Data excerpt
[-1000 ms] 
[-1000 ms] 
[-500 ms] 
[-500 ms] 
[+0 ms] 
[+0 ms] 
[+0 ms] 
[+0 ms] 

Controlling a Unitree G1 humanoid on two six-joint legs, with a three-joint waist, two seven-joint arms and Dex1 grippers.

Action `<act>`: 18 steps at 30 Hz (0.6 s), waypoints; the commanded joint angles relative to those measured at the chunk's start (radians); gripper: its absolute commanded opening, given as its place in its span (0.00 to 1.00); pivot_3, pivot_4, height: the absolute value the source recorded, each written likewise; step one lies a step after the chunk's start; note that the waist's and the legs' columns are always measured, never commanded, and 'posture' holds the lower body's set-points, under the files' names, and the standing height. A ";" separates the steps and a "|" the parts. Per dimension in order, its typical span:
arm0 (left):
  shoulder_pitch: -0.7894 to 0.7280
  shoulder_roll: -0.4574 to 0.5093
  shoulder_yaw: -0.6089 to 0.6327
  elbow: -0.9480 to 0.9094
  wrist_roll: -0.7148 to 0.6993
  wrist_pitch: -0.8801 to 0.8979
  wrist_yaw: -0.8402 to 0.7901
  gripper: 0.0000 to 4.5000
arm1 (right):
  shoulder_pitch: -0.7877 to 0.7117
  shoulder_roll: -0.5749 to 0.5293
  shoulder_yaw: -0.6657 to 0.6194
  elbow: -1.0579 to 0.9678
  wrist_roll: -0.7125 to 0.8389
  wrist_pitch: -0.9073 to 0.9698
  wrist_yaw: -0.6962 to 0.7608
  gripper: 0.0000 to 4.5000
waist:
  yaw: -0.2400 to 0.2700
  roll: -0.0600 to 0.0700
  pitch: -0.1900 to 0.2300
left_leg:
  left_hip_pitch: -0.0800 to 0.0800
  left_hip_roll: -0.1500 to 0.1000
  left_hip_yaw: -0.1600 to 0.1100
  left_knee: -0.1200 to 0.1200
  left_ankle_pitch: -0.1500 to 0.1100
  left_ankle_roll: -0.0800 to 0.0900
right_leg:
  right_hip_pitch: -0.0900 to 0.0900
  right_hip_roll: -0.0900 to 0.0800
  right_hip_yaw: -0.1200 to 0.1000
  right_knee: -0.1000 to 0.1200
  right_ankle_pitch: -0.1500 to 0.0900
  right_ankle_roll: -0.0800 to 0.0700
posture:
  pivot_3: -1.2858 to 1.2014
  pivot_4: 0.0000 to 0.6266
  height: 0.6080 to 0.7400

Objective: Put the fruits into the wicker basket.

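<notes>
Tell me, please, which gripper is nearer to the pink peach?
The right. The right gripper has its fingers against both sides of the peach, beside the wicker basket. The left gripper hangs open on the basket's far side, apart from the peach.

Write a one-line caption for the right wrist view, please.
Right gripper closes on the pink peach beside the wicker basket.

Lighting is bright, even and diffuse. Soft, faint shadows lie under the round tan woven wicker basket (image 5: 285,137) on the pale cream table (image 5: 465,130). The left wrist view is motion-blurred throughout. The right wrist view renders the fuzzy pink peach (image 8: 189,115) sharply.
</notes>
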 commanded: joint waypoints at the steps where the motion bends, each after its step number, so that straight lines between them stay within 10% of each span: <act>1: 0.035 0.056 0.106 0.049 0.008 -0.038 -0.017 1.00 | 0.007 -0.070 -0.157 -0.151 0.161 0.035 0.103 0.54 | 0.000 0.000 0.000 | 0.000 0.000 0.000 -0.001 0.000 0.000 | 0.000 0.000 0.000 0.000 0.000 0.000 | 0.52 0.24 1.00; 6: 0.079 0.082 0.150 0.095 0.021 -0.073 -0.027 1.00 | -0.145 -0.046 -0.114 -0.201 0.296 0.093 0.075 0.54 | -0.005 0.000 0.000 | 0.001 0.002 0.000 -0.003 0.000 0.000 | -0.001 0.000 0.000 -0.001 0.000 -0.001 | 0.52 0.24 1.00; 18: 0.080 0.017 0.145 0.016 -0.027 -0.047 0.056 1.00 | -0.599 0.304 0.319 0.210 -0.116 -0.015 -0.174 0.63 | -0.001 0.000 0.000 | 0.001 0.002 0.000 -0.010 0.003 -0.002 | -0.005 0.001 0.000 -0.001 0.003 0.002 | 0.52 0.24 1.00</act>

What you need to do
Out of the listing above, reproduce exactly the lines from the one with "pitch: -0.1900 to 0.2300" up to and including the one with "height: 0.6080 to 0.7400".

Reply to the task
  pitch: -0.1900 to 0.2300
left_leg:
  left_hip_pitch: -0.0800 to 0.0800
  left_hip_roll: -0.1500 to 0.1000
  left_hip_yaw: -0.1600 to 0.1100
  left_knee: -0.1200 to 0.1200
  left_ankle_pitch: -0.1500 to 0.1100
  left_ankle_roll: -0.0800 to 0.0900
right_leg:
  right_hip_pitch: -0.0900 to 0.0900
  right_hip_roll: -0.0900 to 0.0800
  right_hip_yaw: -0.1200 to 0.1000
  right_knee: -0.1000 to 0.1200
  right_ankle_pitch: -0.1500 to 0.0900
  right_ankle_roll: -0.0800 to 0.0700
posture:
  pivot_3: -1.2858 to 1.2014
  pivot_4: 0.0000 to 0.6266
  height: 0.6080 to 0.7400

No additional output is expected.